Asymmetric encryption (otherwise known as Public Key Cryptography) has two different keys: a public key and private key. In order to encrypt the data, use the public key. To decrypt it, use the private key. An example of this is the RSA algorithm.

Both symmetric and asymmetric serve their role and have their issues. In the early days of cryptography, their common problem: how to share the key? This plagued people for generations! The key cannot go alongside the message...The key also cannot be sent in a different letter, as it can still be intercepted and read...This is where public key cryptography comes into play. Because the public key is known and available, then encrypt the data with the public (known) key. If the a malicious adversary tries to intercept the message it will not matter, as only the receiver will have the private key to decrypt the message. The key exchange issue was solved with the creation of public key cryptography.

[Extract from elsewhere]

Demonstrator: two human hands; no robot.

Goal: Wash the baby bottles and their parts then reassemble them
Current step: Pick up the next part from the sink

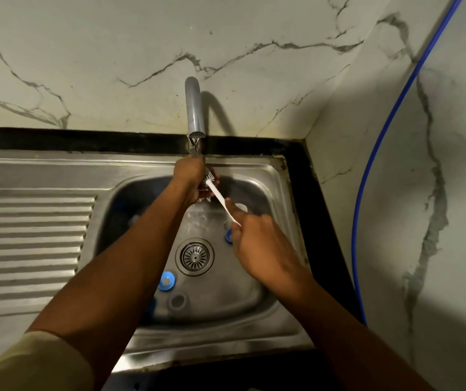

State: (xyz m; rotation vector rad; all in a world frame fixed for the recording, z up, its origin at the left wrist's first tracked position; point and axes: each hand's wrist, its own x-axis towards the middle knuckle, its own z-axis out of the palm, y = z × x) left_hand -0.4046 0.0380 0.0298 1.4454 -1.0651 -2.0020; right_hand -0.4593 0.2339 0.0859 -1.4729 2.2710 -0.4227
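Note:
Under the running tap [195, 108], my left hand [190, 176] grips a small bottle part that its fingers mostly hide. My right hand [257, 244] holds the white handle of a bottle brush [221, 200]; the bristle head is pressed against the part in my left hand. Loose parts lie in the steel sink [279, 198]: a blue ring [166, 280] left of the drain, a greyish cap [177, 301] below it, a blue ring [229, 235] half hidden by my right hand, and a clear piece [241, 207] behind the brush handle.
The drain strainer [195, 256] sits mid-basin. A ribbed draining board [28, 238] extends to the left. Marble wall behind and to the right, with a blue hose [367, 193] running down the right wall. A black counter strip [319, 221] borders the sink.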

Even though public key cryptography solved the key exchange problem, symmetric ciphers are still used today. Most asymmetric encryption algorithms are extremely expensive to compute. In the example of RSA, the encryption scheme looks like messagee (mod n). The issue comes with the messagee, where e is an extremely large value. So, encrypting all data using Public Key Cryptography is not a viable option. Because of this, symmetric key ciphers are still used to encrypt message information. Practically speaking, asymmetric encryption is used in order to exchange keys, while symmetric algorithms use the transferred key in order to encrypt the data. Now, that receiver knows the key, there is a very small chance for an adversary to be able to read the message.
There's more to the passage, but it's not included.